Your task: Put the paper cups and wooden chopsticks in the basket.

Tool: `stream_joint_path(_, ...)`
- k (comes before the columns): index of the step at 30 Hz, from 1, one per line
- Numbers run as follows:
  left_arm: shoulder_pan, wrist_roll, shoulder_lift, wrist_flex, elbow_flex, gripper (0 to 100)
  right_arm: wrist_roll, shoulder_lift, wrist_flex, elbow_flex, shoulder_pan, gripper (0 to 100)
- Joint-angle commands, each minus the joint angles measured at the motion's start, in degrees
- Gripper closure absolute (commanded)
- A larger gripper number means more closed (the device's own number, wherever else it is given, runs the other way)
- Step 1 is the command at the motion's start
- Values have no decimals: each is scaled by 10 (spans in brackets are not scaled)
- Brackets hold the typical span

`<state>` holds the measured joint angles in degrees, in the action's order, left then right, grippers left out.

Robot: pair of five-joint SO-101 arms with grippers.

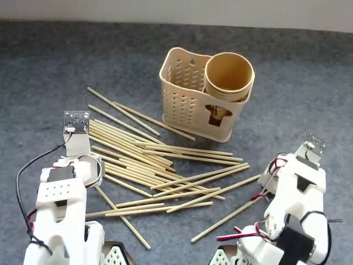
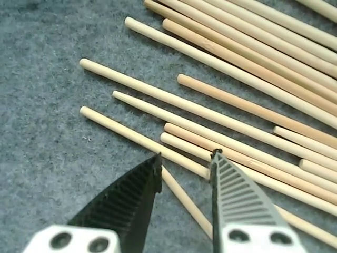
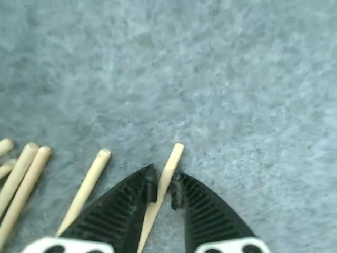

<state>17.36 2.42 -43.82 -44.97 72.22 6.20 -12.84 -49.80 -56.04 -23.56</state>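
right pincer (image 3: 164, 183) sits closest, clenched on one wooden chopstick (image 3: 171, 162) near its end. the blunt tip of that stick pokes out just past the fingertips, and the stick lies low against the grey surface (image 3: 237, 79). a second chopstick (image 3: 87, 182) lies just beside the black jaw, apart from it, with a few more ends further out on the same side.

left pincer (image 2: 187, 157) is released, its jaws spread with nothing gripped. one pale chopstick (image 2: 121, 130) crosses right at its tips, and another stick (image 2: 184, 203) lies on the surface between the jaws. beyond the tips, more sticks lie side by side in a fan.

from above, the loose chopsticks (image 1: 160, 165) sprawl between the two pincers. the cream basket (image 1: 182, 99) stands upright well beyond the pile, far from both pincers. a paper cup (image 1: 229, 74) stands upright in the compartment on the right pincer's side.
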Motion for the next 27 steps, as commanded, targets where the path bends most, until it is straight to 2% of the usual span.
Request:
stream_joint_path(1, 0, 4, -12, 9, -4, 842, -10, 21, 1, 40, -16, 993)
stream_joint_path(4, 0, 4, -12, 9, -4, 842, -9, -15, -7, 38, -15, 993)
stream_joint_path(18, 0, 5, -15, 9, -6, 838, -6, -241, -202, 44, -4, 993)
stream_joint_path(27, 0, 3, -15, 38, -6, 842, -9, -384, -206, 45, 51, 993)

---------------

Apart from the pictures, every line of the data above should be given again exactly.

Written solution:
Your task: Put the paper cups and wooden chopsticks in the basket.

Tool: `stream_joint_path(_, ...)`
- k (comes before the columns): index of the step at 30 Hz, from 1, one per line
- Numbers run as follows:
  left_arm: shoulder_pan, wrist_roll, shoulder_lift, wrist_flex, elbow_flex, gripper (0 to 100)
  right_arm: wrist_roll, shoulder_lift, wrist_flex, elbow_flex, shoulder_pan, gripper (0 to 100)
- Joint-angle commands, each minus the joint angles measured at the motion's start, in degrees
- Gripper closure absolute (commanded)
- A larger gripper number means more closed (the device's own number, wherever else it is given, runs the other way)
- Step 1 is the command at the motion's start
- Values have no decimals: each is scaled by 10 (spans in brackets are not scaled)
- Brackets hold the typical span

`<state>` holds the measured joint angles in degrees, in the action's order, left then right, grippers left out.

Robot: pair of five-joint SO-101 arms with grippers.


<state>17.36 2.42 -43.82 -44.97 72.22 6.20 -12.84 -49.80 -56.04 -23.56</state>
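right pincer (image 3: 164, 183) sits closest, clenched on one wooden chopstick (image 3: 171, 162) near its end. the blunt tip of that stick pokes out just past the fingertips, and the stick lies low against the grey surface (image 3: 237, 79). a second chopstick (image 3: 87, 182) lies just beside the black jaw, apart from it, with a few more ends further out on the same side.

left pincer (image 2: 187, 157) is released, its jaws spread with nothing gripped. one pale chopstick (image 2: 121, 130) crosses right at its tips, and another stick (image 2: 184, 203) lies on the surface between the jaws. beyond the tips, more sticks lie side by side in a fan.

from above, the loose chopsticks (image 1: 160, 165) sprawl between the two pincers. the cream basket (image 1: 182, 99) stands upright well beyond the pile, far from both pincers. a paper cup (image 1: 229, 74) stands upright in the compartment on the right pincer's side.
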Motion for the next 27 steps, as commanded, targets where the path bends most, until it is straight to 2% of the usual span.
Request:
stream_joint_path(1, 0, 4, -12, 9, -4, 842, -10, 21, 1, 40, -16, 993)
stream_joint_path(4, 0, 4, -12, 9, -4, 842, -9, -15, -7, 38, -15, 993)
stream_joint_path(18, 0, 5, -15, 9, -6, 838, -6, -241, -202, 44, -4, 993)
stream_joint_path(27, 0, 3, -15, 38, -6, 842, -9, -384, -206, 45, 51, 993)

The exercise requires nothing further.